:: EXERCISE DIRECTIONS ::
State how many lines below hold the word "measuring". Give that number and no other text.

☆ ☆ ☆

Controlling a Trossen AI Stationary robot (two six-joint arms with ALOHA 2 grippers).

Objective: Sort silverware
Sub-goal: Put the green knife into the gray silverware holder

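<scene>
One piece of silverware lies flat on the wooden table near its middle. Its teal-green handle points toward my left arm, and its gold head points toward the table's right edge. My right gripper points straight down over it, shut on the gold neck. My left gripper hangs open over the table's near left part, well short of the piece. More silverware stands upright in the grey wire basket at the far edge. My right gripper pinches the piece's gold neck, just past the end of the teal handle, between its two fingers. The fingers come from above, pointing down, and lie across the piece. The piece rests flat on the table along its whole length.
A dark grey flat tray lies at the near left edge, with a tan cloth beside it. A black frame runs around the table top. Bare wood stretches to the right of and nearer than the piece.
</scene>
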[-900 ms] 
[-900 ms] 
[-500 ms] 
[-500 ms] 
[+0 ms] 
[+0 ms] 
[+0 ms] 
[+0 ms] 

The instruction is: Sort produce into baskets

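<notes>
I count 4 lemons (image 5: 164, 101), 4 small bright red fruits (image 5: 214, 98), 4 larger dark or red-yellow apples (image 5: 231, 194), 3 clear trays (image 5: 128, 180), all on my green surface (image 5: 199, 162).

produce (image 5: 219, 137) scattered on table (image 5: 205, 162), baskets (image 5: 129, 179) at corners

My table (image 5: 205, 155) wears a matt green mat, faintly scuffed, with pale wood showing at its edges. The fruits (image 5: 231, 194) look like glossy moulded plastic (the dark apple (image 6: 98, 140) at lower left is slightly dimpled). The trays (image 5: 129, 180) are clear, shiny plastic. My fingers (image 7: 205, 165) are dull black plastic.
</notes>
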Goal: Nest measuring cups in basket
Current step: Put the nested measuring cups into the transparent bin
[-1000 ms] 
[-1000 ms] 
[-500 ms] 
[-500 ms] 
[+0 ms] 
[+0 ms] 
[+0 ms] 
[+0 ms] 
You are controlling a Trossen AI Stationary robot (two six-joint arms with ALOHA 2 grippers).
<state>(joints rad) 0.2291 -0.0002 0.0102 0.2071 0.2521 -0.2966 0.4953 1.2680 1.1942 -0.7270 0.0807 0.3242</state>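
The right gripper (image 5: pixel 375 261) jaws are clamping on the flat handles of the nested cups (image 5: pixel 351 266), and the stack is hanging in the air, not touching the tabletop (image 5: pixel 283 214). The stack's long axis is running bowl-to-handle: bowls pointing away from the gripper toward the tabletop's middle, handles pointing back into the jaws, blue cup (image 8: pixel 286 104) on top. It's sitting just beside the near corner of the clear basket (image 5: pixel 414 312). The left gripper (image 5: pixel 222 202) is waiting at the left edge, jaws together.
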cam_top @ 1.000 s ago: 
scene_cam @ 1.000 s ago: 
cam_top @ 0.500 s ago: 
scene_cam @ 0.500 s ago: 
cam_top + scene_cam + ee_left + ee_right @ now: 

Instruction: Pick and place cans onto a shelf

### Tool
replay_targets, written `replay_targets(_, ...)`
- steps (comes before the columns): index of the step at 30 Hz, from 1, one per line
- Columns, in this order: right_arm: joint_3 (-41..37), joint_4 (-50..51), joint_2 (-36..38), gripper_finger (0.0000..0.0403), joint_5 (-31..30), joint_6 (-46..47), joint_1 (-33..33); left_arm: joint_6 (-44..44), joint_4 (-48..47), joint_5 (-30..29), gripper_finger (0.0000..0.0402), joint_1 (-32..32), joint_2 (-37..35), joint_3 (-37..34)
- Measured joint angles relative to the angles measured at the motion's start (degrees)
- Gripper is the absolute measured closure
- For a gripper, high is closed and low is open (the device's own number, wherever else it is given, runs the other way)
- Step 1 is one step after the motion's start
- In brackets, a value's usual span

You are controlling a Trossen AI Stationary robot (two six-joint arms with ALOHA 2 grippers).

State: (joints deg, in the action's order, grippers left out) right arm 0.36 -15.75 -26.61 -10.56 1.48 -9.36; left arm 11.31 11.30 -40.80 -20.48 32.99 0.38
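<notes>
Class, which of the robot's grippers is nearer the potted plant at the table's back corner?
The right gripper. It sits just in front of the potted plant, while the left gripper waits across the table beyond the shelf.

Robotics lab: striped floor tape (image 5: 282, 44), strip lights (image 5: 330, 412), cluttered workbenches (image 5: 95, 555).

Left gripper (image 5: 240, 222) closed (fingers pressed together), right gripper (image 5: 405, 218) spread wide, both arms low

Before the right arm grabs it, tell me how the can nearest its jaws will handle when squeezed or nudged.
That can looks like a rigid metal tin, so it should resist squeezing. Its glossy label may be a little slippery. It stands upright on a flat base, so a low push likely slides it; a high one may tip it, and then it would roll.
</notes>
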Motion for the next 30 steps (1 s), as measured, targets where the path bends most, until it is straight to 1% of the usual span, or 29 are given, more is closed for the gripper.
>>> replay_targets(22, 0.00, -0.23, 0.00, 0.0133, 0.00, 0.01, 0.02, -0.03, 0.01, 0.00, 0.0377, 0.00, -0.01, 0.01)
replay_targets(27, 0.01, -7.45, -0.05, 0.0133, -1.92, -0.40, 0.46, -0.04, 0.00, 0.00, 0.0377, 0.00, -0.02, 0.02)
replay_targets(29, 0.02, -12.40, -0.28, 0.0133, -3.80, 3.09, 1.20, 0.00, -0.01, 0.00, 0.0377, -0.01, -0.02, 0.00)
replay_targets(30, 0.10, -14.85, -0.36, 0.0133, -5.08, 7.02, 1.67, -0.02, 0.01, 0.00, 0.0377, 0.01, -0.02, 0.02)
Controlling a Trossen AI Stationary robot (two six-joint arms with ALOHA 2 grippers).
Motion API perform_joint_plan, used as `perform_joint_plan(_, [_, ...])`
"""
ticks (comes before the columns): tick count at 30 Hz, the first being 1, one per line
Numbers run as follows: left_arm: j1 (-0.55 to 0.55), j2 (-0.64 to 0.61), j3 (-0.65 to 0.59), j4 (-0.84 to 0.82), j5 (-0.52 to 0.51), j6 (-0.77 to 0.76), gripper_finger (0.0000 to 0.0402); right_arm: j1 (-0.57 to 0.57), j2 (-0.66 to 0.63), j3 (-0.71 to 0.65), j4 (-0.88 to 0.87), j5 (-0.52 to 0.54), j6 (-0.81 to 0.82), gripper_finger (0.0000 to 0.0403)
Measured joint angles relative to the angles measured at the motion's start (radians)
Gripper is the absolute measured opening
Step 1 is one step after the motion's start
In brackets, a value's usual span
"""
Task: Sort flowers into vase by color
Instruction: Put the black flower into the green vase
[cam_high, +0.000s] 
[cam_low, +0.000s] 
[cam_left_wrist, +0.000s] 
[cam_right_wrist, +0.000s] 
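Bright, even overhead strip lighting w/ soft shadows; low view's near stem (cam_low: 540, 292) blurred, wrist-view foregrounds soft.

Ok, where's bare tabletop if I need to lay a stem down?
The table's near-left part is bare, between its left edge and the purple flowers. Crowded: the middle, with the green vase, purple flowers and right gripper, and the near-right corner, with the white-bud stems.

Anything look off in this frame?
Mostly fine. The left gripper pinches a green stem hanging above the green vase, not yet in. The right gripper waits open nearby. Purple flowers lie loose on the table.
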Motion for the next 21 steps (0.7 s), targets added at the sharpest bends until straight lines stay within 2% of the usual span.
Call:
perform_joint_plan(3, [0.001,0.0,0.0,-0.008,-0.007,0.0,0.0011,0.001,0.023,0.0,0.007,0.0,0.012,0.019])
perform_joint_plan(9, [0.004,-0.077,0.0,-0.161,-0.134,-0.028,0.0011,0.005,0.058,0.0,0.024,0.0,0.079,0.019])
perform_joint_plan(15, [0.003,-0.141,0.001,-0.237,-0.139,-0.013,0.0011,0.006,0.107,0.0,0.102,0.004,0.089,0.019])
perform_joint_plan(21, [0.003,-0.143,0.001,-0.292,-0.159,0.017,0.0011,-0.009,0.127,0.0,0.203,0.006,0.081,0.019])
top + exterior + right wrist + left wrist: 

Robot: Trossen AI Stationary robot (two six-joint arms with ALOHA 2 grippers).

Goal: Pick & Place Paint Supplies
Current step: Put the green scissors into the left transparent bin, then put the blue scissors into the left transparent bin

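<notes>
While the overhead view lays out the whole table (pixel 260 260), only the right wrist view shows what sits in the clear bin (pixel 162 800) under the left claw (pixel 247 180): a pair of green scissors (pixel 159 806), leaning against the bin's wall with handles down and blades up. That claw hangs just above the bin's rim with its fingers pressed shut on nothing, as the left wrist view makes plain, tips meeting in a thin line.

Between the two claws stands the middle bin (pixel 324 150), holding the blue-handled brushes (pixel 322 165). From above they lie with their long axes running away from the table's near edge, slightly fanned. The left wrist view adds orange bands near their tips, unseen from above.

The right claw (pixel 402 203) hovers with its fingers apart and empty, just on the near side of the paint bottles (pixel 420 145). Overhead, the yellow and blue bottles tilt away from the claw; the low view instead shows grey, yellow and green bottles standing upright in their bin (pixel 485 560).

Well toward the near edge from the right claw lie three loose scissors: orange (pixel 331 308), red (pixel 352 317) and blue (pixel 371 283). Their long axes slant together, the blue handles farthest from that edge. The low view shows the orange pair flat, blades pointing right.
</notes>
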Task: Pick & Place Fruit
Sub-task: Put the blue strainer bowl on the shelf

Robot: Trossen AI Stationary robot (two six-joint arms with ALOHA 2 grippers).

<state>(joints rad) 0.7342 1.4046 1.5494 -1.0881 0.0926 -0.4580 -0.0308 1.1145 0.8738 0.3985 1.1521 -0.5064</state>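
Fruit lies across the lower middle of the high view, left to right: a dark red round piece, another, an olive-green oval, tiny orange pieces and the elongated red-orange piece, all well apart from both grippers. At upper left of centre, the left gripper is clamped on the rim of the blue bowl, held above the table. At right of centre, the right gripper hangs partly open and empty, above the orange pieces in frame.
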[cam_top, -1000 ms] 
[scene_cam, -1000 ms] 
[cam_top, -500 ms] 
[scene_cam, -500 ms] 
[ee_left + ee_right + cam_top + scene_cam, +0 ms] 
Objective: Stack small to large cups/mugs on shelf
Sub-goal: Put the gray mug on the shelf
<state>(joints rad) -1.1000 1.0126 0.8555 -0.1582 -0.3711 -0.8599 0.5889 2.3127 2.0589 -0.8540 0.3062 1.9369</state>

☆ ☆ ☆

:: SOLUTION FOR THIS EXERCISE ::
2